Land and Environment Court


of New South Wales


CITATION:

Environment Protection Authority v Eljo Pty Limited; Environment Protection Authority v Solo Waste Aust. Pty Limited [2005] NSWLEC 341

PARTIES:

PROSECUTOR:
Environment Protection Authority
DEFENDANTS
Eljo Pty Limited
Solo Waste Aust. Pty Limited

FILE NUMBER(S):

50004; 50005 of 2005

CORAM:

Pain J

KEY ISSUES:

Prosecution :- plea of guilty - breach of condition requiring licensed activities to be carried out in a competent manner - mitigating factors

LEGISLATION CITED:

Clean Waters Act 1970
Crimes (Sentencing Procedure) Act 1999 s 22
Protection of the Environment Operations Act 1997 s 64(1), s 241, s 248

CASES CITED:

Camilleri's StockFeeds Pty Limited v Environment Protection Authority (1993) 32 NSWLR 683;
Environment Protection Authority v Coffs Harbour Hardwoods (Trading) Pty Limited [2004] NSWLEC 563;
Environment Protection Authority v New Generation Beverages Pty Limited; Environment Protection Authority v Pepsi Seven-Up Bottlers Australia [2000] NSWLEC 130;
Haynes v CI & D Manufacturing Pty Limited (No 2); Callahan v CI & D Industries Pty Limited (1995) 60 UR 455;
R v Sharma (2002) 54 NSWLR 300;
R v Thomson (2000) 49 NSWLR 383;
Workcover Authority of New South Wales v McDonald's Australia Limited and Anor [2000] NSWIRComm 1123

DATES OF HEARING: 06/06/2005
EX TEMPORE JUDGMENT DATE:

06/06/2005

LEGAL REPRESENTATIVES:

PROSECUTOR:
Ms S Mahony (solicitor)
SOLICITORS:
Environment Protection Authority

DEFENDANTS:
Ms M Sneddon (barrister)
SOLICITORS:
Hannigans


JUDGMENT:

-

      THE LAND AND
      ENVIRONMENT COURT
      OF NEW SOUTH WALES

      Pain J

      6 June 2005

      50004 of 2005, 50005 of 2005 Environmental Protection Authority v Eljo and Solo Waste

      EX TEMPORE JUDGMENT

1 HER HONOUR: There are two identical charges in these two matters against the two Defendant companies as both jointly hold an environmental protection licence. Both Defendants have pleaded guilty so that the essential legal elements of the charges have been admitted.

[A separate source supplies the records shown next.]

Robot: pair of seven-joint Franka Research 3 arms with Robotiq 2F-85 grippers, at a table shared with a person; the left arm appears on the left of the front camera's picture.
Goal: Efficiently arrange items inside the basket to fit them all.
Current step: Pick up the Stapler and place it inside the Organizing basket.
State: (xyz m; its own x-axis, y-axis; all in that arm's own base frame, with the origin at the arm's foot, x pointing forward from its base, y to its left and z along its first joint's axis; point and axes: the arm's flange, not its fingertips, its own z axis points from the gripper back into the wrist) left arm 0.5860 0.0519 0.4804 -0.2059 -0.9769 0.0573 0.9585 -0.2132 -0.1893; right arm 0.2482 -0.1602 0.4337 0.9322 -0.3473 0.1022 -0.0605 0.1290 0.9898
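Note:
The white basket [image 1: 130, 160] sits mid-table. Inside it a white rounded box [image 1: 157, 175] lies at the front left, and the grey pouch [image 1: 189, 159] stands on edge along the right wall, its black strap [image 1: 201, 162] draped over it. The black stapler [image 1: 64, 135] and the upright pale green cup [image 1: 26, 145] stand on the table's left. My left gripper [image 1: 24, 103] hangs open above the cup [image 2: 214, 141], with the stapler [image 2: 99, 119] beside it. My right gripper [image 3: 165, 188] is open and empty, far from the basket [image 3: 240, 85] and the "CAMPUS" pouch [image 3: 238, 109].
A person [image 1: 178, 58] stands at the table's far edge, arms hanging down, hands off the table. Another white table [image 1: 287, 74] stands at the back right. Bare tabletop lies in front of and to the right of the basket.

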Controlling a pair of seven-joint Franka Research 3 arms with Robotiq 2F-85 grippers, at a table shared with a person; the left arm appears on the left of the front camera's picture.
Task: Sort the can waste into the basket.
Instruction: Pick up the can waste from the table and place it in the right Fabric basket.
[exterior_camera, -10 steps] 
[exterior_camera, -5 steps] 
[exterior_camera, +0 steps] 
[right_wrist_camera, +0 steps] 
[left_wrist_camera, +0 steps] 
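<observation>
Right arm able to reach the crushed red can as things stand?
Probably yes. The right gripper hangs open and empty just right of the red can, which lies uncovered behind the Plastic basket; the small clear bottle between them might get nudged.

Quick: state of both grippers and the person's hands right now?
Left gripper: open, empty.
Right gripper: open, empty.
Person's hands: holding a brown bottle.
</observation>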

2 The summons seeks an order that the Defendants appear before this Court because between 18 February 2004 and 19 February 2004 inclusive, at or near Fishery Creek Road, Ballina (“the premises”), they committed an offence against s 64(1) of the Protection of the Environment Operations Act1997 (“the POEO Act”) in that they were joint holders of a licence a condition of which was contravened. That licence is Environment Protection Licence 10055 (“the license”).

3 The particular condition contravened is condition 01.1 of the license which provides:

          Licensed activities must be carried out in a competent manner. This includes:

· the processing, handling, movement and storage of materials and substances used to carry out the activity; and


· the treatment, storage, processing, reprocessing, transport and disposal of waste generated by the activity.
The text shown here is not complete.